Despite the widespread assumption that background knowledge (BK), such as protein–protein interaction (PPI) networks, inherently improves graph neural network (GNN) performance in cancer subtype classification, its actual utility and robustness remain empirically unverified. Method: We introduce the first systematic evaluation framework, integrating synthetic interpretable scenarios with real biomedical datasets, and quantify BK sensitivity via diverse graph perturbations—including edge deletion, rewiring, and noise injection. Contribution/Results: Experiments reveal that state-of-the-art BK-augmented GNNs underperform even simple linear regression on real data and exhibit negligible performance degradation under severe BK corruption, indicating ineffective BK utilization. To address this, we propose BK–GNN alignment principles—enforcing structural and semantic consistency between BK and GNN architectures—and demonstrate substantial performance gains. Our work establishes that unlocking BK’s value requires precise co-design of architectural inductive biases and domain priors, providing both theoretical insights and practical guidelines for trustworthy biomedical graph learning.

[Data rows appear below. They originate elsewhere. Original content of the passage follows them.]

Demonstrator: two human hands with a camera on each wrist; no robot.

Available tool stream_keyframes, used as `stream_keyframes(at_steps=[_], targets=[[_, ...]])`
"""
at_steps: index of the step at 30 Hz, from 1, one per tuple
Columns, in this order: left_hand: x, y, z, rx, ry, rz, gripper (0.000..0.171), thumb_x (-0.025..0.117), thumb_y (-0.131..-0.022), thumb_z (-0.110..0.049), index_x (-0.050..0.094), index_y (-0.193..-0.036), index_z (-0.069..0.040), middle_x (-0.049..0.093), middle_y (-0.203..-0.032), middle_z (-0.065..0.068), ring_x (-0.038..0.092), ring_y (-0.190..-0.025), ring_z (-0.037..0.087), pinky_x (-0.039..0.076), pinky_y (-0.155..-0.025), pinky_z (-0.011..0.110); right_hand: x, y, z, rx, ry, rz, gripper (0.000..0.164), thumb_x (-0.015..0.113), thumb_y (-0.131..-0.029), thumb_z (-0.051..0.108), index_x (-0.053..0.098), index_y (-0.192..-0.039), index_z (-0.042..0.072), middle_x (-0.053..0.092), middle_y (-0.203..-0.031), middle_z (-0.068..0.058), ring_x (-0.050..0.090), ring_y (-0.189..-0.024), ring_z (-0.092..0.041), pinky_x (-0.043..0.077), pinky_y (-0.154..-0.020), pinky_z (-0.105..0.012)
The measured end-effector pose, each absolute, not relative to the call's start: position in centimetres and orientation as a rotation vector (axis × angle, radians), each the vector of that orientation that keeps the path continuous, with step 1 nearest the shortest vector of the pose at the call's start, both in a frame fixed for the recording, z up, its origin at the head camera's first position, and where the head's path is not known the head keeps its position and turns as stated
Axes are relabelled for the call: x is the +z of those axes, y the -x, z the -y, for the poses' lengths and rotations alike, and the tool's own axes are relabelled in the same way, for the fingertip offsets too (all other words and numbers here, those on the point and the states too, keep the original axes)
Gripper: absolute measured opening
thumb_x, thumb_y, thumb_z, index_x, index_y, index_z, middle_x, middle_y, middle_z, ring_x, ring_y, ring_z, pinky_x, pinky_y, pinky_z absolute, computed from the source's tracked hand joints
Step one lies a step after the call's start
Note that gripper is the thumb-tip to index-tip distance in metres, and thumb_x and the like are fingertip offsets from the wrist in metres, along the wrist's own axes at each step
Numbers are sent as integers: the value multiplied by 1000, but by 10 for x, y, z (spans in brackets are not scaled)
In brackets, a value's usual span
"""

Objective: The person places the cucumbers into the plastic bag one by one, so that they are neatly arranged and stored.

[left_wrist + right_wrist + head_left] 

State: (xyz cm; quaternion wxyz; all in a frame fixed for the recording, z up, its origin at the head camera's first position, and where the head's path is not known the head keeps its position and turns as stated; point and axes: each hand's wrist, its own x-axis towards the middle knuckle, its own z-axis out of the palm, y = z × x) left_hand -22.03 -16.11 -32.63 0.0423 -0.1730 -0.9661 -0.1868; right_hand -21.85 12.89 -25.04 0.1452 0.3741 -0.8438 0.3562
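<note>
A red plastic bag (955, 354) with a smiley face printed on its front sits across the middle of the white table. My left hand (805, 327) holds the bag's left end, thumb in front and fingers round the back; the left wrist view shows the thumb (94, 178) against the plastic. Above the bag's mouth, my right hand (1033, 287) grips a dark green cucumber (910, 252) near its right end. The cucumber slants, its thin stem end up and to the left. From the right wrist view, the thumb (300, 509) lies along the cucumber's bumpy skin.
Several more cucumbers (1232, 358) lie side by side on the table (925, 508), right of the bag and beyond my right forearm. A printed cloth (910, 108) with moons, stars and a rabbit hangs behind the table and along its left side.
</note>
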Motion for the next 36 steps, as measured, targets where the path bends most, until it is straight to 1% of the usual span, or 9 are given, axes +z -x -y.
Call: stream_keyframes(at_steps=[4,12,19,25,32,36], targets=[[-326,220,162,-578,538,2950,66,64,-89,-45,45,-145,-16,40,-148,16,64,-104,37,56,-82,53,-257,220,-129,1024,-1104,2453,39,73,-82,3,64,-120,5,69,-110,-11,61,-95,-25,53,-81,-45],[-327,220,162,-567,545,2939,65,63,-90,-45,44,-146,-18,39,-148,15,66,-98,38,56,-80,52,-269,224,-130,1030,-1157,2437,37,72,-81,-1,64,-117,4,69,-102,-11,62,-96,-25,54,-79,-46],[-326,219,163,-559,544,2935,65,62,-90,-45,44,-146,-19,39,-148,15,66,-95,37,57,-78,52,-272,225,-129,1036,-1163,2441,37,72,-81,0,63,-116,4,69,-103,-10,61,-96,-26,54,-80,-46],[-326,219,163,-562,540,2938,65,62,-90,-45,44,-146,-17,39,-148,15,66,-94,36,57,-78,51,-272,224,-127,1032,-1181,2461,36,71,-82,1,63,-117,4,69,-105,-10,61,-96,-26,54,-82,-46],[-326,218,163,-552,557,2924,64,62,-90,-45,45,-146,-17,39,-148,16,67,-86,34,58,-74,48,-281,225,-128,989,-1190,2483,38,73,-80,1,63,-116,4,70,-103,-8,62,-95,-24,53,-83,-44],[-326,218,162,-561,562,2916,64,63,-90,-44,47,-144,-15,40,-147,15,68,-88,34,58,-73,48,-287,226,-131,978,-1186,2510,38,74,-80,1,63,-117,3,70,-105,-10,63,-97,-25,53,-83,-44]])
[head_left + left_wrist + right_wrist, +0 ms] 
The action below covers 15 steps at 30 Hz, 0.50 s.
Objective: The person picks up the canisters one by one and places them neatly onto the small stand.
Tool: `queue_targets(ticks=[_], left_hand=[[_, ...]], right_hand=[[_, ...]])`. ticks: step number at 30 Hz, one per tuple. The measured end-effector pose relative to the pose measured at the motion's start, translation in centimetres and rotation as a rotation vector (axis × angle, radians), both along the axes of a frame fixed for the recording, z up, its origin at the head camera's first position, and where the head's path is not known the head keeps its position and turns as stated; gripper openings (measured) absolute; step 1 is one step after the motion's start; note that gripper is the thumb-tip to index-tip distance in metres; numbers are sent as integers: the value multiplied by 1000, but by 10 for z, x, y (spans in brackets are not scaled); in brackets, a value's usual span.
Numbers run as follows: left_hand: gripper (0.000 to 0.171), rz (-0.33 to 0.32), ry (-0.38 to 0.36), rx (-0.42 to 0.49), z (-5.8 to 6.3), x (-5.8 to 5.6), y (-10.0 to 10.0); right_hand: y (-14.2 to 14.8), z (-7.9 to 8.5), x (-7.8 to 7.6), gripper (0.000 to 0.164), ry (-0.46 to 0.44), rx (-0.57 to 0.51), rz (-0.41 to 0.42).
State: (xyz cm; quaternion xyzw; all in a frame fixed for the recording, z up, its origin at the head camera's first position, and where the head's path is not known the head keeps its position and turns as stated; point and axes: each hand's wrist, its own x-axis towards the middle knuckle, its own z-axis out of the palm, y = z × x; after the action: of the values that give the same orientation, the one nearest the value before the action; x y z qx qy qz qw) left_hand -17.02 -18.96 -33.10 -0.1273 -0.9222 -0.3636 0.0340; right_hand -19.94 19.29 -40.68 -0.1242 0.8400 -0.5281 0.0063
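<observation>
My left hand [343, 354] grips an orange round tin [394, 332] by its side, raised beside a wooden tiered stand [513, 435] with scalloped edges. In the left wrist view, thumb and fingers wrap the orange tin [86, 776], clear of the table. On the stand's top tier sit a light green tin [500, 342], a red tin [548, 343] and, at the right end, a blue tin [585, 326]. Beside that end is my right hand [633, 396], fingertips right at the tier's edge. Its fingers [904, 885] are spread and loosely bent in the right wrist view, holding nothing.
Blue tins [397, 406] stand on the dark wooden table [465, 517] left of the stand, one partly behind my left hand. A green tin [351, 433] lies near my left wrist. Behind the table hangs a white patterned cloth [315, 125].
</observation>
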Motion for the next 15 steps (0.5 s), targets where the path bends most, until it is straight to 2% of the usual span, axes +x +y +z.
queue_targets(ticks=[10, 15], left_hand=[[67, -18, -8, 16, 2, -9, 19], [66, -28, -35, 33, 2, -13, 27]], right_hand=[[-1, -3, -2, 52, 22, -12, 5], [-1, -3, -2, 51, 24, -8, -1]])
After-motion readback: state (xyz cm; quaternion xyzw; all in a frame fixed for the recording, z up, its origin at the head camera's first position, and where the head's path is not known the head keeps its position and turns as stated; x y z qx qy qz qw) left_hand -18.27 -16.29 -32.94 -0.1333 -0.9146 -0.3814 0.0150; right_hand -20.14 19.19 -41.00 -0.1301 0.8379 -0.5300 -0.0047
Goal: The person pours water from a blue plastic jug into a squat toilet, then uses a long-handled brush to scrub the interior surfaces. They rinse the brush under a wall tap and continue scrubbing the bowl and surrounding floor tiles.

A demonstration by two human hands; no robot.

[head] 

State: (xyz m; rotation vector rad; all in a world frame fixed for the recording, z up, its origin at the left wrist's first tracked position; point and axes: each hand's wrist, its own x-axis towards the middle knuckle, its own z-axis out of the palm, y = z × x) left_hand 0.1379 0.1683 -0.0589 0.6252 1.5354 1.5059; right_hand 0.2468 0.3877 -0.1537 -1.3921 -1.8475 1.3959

In complex and low-data domains such as biomedical research, incorporating background knowledge (BK) graphs, such as protein-protein interaction (PPI) networks, into graph-based machine learning pipelines is a promising research direction. However, while BK is often assumed to improve model performance, its actual contribution and the impact of imperfect knowledge remain poorly understood. In this work, we investigate the role of BK in an important real-world task: cancer subtype classification. Surprisingly, we find that (i) state-of-the-art GNNs using BK perform no better than uninformed models like linear regression, and (ii) their performance remains largely unchanged even when the BK graph is heavily perturbed. To understand these unexpected results, we introduce an evaluation framework, which employs (i) a synthetic setting where the BK is clearly informative and (ii) a set of perturbations that simulate various imperfections in BK graphs. With this, we test the robustness of BK-aware models in both synthetic and real-world biomedical settings. Our findings reveal that careful alignment of GNN architectures and BK characteristics is necessary but holds the potential for significant performance improvements.